Hoy rescatamos un par de imágenes de aquellos primeros tiempos de Ladrillo. Aunque ya con algunas primeras mínimas reformas edilicias y con el patio Margarita recién inaugurado.
La movida estallaba los sábados en la previa de un “Ladrillo Disco” que lucía repleto siempre, con Claudio Arroyo, Tatano Pérez y Walter Ordóñez recibiéndote en la puerta o en alguno de los sectores ladrillenses. Y muchos personajes más que dejó aquel momento. Gente de todas partes (pero de todas partes en serio) llegaba a Realicó y el centro era una locura. Las cuadras cercanas se llenaban de vehículos con gente de localidades pampeanas, de Córdoba, San Luis y Buenos Aires.
Como decía la noventosa remera de Ladrillo, que ya pertenece al recuerdo imborrable de una gran zona del centro del país que llegaba sábado a sábado a hacer explotar el boliche, el código de convivencia y diversión quedaba claro desde el ingreso:
EN LADRILLO PODES:
Saltar. Escaparte de tu novia o novio. Encontrarte al vecino. Tomar coca cola. Escuchar marcha. Pisar a alguien. Cantar. Entrar de alpargatas. Rascarte la cabeza. Comer chicle con la boca abierta. Ir con la misma ropa del día anterior. Estar cómodo o incómodo. Charlar con todo el mundo. Estacionar la bici afuera. Festejar navidad. Tomar toddy. Llevar los autitos o muñecas para jugar. Hacer ea ea pe pe y preguntar que gusto tiene la sal. Comentar los dibu de la tarde. Tener buena onda. Dejar las armas en la entrada. Quejarte. Transpirar. Gritar. Bailar. Llorar. Zapatear. Reir. Dar vueltas sin que te cobren. Sacar el cuero. Ir disfrazado. Ir con el pullover al revés. Entrar sin pintarte. Ir con la ropa prestada. Ir con la novia o novio prestado.
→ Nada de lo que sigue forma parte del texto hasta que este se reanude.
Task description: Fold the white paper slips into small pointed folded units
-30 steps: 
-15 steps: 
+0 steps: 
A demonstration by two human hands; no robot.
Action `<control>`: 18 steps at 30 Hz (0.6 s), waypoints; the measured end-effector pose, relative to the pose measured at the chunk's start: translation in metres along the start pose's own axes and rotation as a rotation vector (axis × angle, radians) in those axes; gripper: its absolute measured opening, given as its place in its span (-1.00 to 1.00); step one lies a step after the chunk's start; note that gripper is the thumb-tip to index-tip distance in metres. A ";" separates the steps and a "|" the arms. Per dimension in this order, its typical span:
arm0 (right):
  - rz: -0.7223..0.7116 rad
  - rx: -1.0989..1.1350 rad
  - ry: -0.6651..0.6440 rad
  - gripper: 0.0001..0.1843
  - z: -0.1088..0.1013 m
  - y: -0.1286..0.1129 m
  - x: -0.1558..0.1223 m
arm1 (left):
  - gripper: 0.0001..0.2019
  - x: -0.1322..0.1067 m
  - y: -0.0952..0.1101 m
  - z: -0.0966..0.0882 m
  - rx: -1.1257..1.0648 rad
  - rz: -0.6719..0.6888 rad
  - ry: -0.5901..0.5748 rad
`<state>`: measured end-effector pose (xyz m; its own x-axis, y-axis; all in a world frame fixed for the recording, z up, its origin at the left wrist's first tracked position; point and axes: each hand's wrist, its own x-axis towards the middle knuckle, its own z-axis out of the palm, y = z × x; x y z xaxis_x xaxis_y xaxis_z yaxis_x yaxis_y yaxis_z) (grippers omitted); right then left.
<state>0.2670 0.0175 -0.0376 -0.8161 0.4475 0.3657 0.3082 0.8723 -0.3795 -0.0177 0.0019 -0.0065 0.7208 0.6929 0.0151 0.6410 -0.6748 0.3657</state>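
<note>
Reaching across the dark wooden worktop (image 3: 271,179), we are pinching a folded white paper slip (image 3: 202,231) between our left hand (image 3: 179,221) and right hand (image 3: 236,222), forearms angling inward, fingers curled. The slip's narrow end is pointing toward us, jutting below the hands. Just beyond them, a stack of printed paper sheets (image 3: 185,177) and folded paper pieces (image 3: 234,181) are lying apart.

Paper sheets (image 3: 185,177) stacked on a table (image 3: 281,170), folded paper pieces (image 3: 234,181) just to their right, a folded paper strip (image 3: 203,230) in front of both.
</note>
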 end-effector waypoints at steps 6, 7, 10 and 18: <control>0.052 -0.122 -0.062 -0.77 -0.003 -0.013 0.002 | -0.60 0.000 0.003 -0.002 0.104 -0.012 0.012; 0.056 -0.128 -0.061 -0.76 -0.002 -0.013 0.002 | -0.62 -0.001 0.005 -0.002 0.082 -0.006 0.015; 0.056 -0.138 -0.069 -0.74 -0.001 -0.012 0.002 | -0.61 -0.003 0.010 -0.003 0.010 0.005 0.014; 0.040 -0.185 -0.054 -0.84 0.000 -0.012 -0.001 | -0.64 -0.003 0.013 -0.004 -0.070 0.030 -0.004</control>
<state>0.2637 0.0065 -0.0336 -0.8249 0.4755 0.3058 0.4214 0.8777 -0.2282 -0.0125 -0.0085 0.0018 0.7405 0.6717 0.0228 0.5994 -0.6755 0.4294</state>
Mirar la hora. Hacer trencitos y puentes. Dar un discurso sin que te escuchen. Meterte el dedo en la oreja. Ir sin perfume. Bailar con pata de ranas. Encontrar el amor o bagre de tu vida. Ir con sombrero. Ir resfriado. Toser. Joder sin joder. Pedir hielo para el vaso. Pedir pajitas. Dormirte. Disfrutar. Cantar el himno. Abrazar a alguien. Ir enyesado. Ser original. Ojo hay otros lugares en los cuales no podés hacer tantas cosas como en LADRILLO.
Con frases que definen muchísimo aquellos 90 inolvidables y palabras que hoy al piberío pueden parecerles desactualizadas, esta remera despierta anécdotas increíbles y dispara momentos que quedan para siempre en la memoria de quienes vivieron aquel tiempo. Cómo no acordarse de la tribuna, el patio, Margarita, Cemento, el reservado abajo y después arriba, las barras, los DJ´s, barmans y barwomans.
Ladrillo es una marca en el tiempo de los 90 para Realicó y una amplia región, como también una declaración adolescente y joven de vivir la vida como pinte, que está todo bien, en un mundo que, aunque parezca otro, no lo es. El ritual del abrazo entre amigxs, de la risa sanadora, de compartir el momento, de bailar como locxs el sonido que sea, del AMOR, sigue más vivo que nunca… como Ladrillo en nuestro amado Realicó.